A series of lesson plans spanning key stages 1-4 will be published by the PSHE Association during the summer term.

Ms Morgan also announced a  new guide offering practical advice to heads on how to deliver top-quality school-based counselling services.

She also revealed a funding boost of £4.9m through the government’s voluntary and community sector funding programme for voluntary organisations to increase support on offer for young people struggling with mental health issues.

This funding forms part of  a £25 million pot of money designed to bolster the work of organisations that make a difference to children and their families. This is the first year that the programme has placed a specific focus on mental health projects. Successful bids include £400,000 for mental health charity Mind to provide pupils worried about their mental health with a confidential route to learn more about and seek support, and £440,000 to provide specialist intervention for young people in schools, supporting prevention and ensuring problems are tackled before they escalate.

Ms Morgan said: “As a mum myself, I know growing up today is no easy task. Young people are under more pressure than ever before in ways that are unimaginable to my generation. This is driven home to me every week when I visit schools across the country and talk to pupils about the issues affecting them – and mental health comes up time and time again.”

She added: “We send our children to school to learn life lessons both inside and outside the classroom. The new guidance published today will give teachers the confidence to teach mental wellbeing sensitively and effectively, while the lessons plans will give them the material needed to inspire them.”

There must be “no trade-off between learning about mental health and academic success”, said the education secretary. She continued: “By improving teaching on this subject we will help young people make sense of mental health issues and teach them how to keep themselves and others healthy.”

Childcare and education minister Sam Gyimah said children’s lives can be “disrupted by poor mental health, from stress and anxiety about exams to incredibly serious and debilitating long-term conditions.

“It can also be hard to help these young people access the right support they need to get better.

“The new guidance and lesson plans will help make sure that every single school in the country is a place where mental health needs are identified and where appropriate support is provided sympathetically and without stigma.”

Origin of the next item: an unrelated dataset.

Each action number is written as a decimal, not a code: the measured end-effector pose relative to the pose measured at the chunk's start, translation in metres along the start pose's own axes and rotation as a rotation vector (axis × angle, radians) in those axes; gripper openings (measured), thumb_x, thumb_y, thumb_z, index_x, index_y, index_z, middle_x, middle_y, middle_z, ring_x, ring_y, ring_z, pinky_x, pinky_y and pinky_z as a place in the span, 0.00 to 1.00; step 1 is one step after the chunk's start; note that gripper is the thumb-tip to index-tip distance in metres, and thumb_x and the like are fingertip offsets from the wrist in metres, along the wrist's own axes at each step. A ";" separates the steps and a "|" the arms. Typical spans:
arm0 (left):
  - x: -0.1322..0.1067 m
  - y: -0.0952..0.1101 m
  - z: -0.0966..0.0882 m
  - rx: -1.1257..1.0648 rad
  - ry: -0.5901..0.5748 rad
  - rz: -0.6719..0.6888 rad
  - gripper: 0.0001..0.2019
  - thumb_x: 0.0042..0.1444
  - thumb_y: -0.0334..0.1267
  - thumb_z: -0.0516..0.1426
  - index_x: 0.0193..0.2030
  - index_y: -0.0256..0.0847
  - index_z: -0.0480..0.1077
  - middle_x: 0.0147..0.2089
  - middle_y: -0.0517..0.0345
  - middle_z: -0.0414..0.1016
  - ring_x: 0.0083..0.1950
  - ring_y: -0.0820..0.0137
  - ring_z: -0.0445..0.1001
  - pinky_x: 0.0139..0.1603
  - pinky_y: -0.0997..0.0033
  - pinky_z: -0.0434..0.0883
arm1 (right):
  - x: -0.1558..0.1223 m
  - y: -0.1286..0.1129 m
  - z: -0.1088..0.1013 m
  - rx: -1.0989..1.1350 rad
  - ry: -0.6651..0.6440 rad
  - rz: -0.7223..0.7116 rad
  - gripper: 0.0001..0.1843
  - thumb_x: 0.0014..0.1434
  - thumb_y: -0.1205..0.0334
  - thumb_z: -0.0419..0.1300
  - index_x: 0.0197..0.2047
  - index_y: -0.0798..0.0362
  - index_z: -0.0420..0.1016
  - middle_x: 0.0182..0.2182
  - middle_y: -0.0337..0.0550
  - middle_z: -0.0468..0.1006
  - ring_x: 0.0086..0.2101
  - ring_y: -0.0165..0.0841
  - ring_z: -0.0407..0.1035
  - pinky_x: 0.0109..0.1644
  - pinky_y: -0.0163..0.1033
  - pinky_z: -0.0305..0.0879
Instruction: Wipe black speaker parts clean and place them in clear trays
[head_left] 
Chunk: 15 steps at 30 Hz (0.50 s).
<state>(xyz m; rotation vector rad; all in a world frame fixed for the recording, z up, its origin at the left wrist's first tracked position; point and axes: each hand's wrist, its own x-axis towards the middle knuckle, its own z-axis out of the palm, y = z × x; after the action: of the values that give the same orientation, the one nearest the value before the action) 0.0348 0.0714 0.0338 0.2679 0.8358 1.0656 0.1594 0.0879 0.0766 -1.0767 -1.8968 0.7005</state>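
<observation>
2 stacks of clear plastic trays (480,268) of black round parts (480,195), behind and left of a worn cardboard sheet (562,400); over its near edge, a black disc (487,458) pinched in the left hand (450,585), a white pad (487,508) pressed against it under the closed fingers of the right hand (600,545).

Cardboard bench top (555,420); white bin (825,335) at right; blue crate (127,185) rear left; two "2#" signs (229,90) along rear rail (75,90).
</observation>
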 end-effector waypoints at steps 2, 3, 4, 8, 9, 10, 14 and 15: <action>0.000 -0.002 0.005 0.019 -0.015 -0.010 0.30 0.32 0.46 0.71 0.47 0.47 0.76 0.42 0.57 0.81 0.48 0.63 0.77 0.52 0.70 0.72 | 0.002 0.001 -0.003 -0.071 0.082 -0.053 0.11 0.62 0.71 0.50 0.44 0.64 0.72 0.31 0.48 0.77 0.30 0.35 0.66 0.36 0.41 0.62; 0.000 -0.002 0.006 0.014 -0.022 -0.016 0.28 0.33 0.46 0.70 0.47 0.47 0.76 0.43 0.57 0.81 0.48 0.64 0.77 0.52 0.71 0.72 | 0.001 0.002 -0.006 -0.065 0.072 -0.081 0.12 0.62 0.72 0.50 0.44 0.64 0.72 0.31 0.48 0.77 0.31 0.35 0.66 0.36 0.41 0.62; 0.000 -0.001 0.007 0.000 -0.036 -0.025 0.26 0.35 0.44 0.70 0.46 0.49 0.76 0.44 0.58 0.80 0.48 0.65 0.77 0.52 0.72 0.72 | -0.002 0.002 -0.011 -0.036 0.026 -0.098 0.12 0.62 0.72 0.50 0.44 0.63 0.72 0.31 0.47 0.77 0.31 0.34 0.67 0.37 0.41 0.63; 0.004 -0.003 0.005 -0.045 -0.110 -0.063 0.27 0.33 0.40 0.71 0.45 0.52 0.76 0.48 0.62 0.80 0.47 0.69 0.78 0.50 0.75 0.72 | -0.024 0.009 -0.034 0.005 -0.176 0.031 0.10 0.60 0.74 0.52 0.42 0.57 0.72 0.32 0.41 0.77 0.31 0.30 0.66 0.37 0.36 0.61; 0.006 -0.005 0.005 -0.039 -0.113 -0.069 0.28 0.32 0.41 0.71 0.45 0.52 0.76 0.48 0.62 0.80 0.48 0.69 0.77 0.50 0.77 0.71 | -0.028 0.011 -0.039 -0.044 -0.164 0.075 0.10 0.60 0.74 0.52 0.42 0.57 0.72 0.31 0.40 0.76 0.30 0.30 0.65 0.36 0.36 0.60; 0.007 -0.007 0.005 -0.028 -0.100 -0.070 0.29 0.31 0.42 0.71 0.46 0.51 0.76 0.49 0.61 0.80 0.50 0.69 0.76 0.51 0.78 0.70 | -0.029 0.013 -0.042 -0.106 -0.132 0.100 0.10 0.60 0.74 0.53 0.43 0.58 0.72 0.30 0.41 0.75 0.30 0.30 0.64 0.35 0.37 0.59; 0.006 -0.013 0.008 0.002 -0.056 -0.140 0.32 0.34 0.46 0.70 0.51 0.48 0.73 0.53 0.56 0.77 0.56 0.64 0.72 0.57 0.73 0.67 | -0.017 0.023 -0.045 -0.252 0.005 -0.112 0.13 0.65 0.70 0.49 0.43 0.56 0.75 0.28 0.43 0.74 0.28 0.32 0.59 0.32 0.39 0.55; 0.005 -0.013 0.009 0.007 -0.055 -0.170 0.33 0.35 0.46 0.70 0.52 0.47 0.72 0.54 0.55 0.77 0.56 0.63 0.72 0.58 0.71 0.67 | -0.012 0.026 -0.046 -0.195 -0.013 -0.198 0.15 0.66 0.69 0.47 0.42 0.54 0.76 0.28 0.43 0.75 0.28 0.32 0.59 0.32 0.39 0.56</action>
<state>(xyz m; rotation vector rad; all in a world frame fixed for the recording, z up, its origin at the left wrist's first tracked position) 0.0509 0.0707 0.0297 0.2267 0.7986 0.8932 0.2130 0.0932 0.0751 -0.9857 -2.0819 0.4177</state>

The guidance has been produced under a grant from the DfE. PSHE Association emotional health and wellbeing advisor Dr Pooky Knightsmith said teaching pupils about mental health and emotional wellbeing as part of a developmental PSHE education curriculum can play a vital role in keeping pupils emotionally safe.

She added: “It is a good opportunity to promote pupil wellbeing through the development of healthy coping strategies and an understanding of pupils’ own emotions as well as those of other people. Such lessons can also be used as a vehicle for providing pupils who develop difficulties with the strategies needed to keep themselves healthy and safe, while helping their peers to support those who are facing challenges.  

“Talking openly with children and young people about mental health issues is a simple and effective means of breaking down the associated stigma.”